Cet article d'actualité-fiction a été publié dans notre édition spéciale «Libération en 2053», à l'occasion des 40 ans du journal.

Chacun le sait. Depuis quelques décennies, il est devenu vulgaire et quasiment inacceptable d’écrire dans ce que l’on appelle encore les journaux sur quelque chose que l’on connaît. Si vous agissez ainsi, on vous prend pour un prétentieux. Car les journaux, dit-on, ne sont pas faits pour refléter et critiquer la réalité mais pour l’inventer. Pas pour informer mais pour amuser, pour distraire, pour faire rêver. Et moins vous connaissez ce dont vous parlez, plus votre imagination peut se développer, vous explique-t-on quand vous commencez ce métier.

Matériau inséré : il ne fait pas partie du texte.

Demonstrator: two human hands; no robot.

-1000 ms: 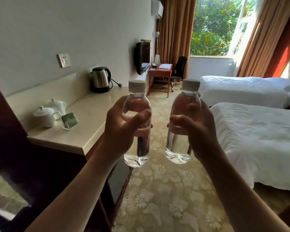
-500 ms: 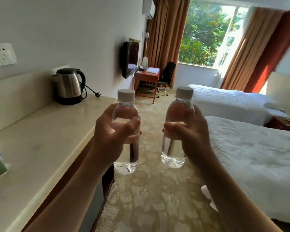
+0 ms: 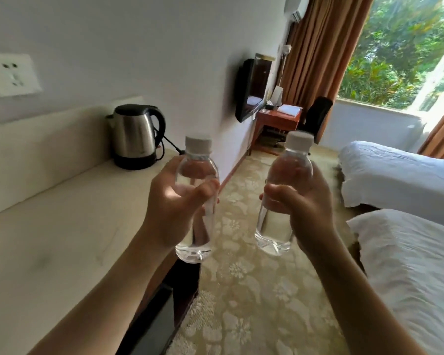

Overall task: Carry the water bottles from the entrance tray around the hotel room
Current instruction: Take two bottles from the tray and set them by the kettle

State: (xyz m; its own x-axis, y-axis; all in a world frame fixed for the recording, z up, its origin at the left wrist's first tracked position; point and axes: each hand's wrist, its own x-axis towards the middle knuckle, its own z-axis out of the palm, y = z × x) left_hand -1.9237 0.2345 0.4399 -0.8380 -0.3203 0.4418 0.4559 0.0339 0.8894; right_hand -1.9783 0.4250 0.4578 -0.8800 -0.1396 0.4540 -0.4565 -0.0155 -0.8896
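Note:
I hold two clear water bottles with white caps upright in front of me, over the patterned carpet. My left hand [image 3: 174, 208] is wrapped around the middle of the left water bottle [image 3: 196, 248]. My right hand [image 3: 305, 208] grips the right water bottle [image 3: 273, 237] the same way. A gap of carpet shows between the two bottles. The entrance tray is not in view.
A long cream counter [image 3: 62, 239] runs along my left, with a steel kettle [image 3: 135, 137] at its far end and a wall socket [image 3: 10, 74] above. Two white beds [image 3: 410, 265] lie on my right. A wall TV [image 3: 249, 89], desk [image 3: 280, 119], office chair [image 3: 315, 116] and curtained window stand ahead.
I have walked forward along the counter: the teapot and cups have dropped out of view behind me, and the kettle, TV and desk are closer. Both hands keep their bottles.

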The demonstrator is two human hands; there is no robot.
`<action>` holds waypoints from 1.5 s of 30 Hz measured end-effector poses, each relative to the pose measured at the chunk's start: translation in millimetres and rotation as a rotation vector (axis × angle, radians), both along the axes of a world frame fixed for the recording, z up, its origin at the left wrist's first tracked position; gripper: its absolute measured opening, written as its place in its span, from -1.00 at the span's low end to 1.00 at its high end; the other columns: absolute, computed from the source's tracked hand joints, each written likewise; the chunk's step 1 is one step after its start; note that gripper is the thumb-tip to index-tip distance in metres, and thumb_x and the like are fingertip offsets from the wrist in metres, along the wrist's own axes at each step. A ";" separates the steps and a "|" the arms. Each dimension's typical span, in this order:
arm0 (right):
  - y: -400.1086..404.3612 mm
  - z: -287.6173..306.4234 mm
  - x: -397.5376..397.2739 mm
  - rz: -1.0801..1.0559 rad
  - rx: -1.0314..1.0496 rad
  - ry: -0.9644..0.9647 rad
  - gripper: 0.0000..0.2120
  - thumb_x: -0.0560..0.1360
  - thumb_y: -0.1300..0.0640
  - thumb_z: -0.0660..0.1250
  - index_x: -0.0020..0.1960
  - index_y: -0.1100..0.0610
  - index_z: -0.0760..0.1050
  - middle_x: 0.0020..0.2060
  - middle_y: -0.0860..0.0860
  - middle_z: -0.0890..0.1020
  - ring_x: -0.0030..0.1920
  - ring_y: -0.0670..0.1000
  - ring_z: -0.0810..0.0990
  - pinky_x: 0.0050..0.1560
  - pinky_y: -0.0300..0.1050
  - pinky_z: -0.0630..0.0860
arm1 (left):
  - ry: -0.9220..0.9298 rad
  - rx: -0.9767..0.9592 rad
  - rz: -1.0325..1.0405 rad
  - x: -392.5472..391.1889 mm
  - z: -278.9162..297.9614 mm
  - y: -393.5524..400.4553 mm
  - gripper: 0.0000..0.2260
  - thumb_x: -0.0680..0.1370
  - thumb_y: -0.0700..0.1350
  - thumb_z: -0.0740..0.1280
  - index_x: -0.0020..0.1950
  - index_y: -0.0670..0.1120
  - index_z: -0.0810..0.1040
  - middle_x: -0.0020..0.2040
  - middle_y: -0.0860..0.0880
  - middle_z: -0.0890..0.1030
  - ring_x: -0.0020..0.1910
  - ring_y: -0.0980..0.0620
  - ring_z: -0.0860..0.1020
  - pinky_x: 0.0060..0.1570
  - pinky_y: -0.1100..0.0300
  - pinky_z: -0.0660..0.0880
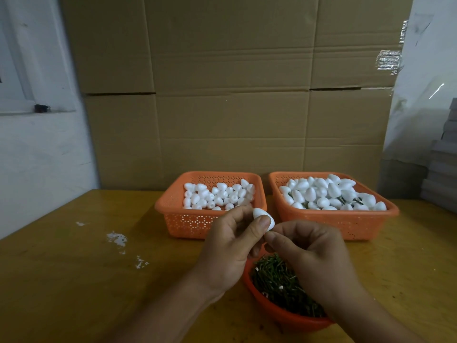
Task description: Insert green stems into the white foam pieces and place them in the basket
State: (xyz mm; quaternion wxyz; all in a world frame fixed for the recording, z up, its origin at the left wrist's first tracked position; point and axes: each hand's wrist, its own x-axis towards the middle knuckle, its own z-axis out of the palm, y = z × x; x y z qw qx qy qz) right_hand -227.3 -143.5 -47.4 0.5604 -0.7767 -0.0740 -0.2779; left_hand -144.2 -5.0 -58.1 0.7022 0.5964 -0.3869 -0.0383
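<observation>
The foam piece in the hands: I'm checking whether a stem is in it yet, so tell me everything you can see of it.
The foam piece is plain white, smooth and egg-shaped, matte like polystyrene. It is held in the air in front of the left orange basket, tilted with its narrower end toward the upper left. The left hand pinches it between thumb and fingers; the right hand meets its lower end with its fingertips. No green stem shows at that end; fingers hide the spot, so insertion cannot be confirmed.

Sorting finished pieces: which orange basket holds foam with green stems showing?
The right basket: green stems poke between its foam pieces; the left basket shows plain white foam.
</observation>
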 end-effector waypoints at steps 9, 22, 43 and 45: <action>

Il est de tout aussi mauvais goût d’écrire sur quoi que ce soit sans passer par la maille de ses propres émotions. Si jamais vous ne respectez pas ce diktat, on vous soupçonne de manque d’authenticité voire de malhonnêteté. On vous dit avec mépris : «Tu te prends pour la voix de la Raison, pour celle de Dieu ? Descends de ton piédestal, tu n’es qu’un misérable humain qui ne sait rien sur rien et qui est peut-être même le rêve d’un autre.» C’est par ces procédés si contestables que le journalisme a pris son visage actuel. Au lieu d’agir comme un contre-pouvoir, comme le chien de garde de la démocratie, il est devenu un genre littéraire à part entière - même si aucun patron de presse ne serait prêt à le reconnaître.